And as for the hallucination theory: Paul, writing within two decades of the crucifixion, says that Jesus appeared to more than five hundred people at the same time. Are we really supposed to believe that hundreds hallucinated the same thing simultaneously? The Gospels tell of multiple group appearances, that is, not one person having a private vision, but crowds of people, in the same place, seeing the same thing.

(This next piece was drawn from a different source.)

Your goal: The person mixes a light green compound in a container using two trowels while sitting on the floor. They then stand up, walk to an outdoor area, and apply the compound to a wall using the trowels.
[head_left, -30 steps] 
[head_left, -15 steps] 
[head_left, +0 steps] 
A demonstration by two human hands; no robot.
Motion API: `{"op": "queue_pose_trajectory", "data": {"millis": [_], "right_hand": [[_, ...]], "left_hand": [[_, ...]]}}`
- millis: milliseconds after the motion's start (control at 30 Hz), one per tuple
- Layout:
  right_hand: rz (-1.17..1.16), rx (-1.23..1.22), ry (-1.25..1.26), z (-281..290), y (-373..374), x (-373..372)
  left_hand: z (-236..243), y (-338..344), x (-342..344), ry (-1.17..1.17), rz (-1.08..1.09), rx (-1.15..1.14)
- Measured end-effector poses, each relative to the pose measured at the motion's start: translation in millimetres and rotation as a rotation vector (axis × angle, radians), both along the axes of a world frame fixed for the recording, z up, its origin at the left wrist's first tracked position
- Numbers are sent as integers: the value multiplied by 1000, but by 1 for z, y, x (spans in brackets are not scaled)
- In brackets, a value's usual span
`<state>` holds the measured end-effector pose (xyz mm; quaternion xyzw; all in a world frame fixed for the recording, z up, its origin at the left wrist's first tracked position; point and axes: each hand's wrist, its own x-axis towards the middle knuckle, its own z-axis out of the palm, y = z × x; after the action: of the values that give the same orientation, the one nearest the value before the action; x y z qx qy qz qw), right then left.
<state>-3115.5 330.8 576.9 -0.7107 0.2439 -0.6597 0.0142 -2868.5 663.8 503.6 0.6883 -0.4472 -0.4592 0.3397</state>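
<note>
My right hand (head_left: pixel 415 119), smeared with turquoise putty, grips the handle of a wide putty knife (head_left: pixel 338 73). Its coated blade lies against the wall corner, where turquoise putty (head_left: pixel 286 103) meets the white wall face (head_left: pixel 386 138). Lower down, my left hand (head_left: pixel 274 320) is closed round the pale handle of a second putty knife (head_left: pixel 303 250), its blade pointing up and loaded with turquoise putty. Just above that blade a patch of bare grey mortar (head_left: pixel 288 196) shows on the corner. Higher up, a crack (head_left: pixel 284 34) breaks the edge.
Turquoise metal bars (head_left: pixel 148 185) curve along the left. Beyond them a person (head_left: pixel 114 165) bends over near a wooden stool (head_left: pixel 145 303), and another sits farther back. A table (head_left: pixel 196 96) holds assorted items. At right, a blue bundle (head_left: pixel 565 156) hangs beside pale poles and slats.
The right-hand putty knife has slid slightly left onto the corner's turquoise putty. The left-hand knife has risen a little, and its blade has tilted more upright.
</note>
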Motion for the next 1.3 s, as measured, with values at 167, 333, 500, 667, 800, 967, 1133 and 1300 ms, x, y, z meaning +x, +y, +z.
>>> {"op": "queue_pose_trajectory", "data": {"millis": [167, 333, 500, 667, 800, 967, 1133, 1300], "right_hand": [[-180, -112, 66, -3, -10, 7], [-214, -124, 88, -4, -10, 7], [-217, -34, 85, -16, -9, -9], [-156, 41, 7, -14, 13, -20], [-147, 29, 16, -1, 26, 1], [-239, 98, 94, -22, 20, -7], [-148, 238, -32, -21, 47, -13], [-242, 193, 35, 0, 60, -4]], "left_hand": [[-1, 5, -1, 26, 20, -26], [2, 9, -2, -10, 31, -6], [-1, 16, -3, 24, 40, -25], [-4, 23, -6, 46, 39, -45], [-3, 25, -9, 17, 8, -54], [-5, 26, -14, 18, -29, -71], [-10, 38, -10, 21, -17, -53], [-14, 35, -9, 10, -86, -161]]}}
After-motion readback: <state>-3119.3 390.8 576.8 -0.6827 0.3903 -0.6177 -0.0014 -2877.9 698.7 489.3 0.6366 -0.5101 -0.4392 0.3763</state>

Hallucinations don’t work that way. A hallucination is a personal neurological event. Your brain generates an experience that isn’t there. It’s yours. It doesn’t jump across a crowd and replicate itself in fifty other people simultaneously. You don’t get group hallucinations like that, not in the clinical literature, not in the historical record.
And the disciples weren’t a group primed to expect this either. Jewish theology in the first century had a clear concept of resurrection, but it was a collective event, the raising of all the dead at the end of history. Nobody was waiting for one man to rise ahead of everyone else. These weren’t people whose grief was searching for a particular shape to fill it. The resurrection, as they described it, was not what they were hoping for. According to the gospel accounts, some of them had already started to return to their old fishing professions when the news broke. It blindsided them.
Now, you can push back on this. You can argue that “five hundred” is a rhetorical flourish, a round number meant to signal a large crowd rather than precision. You can suggest that the tradition was exaggerated as it was passed along. You can say that “group hallucination” is the wrong term and reach instead for something like visionary contagion: the idea that one person’s experience becomes emotionally contagious and shapes the experiences of others nearby.
But then the explanation starts to become incredibly complicated. It’s no longer “hallucination.” It’s become a layered, composite theory: initial visions, plus emotional contagion, plus memory consolidation over time, plus social pressure shaping how those memories were interpreted and retold, plus a community of people reinforcing and exaggerating each other’s accounts across years and geography. And sure, life is complicated; history is messy. But every layer you add is a new assumption, and each assumption has to be plausible, not just in general, but in this specific context, among these specific people, within this specific timeline. The goalposts keep moving. And that matters, because a theory that keeps needing new layers to survive scrutiny is quietly telling you something.
The Unlikely Explanation Is Starting to Look Like the Only One
Sherlock Holmes’ famous maxim comes to mind here: “When you have eliminated the impossible, whatever remains, however improbable, must be the truth”.
If Jesus really died, and his followers weren’t lying about what they experienced of the resurrected Christ, and if it’s also unlikely they were simply mistaken, hallucinating, or caught up in some kind of shared vision—then is the most straightforward interpretation that Jesus probably rose from the dead?
That pressure only increases when we turn to the empty tomb. It’s the keystone of this whole question, and also the piece most often handled badly. Too confidently by believers, too dismissively by sceptics, and rarely with the nuance it deserves.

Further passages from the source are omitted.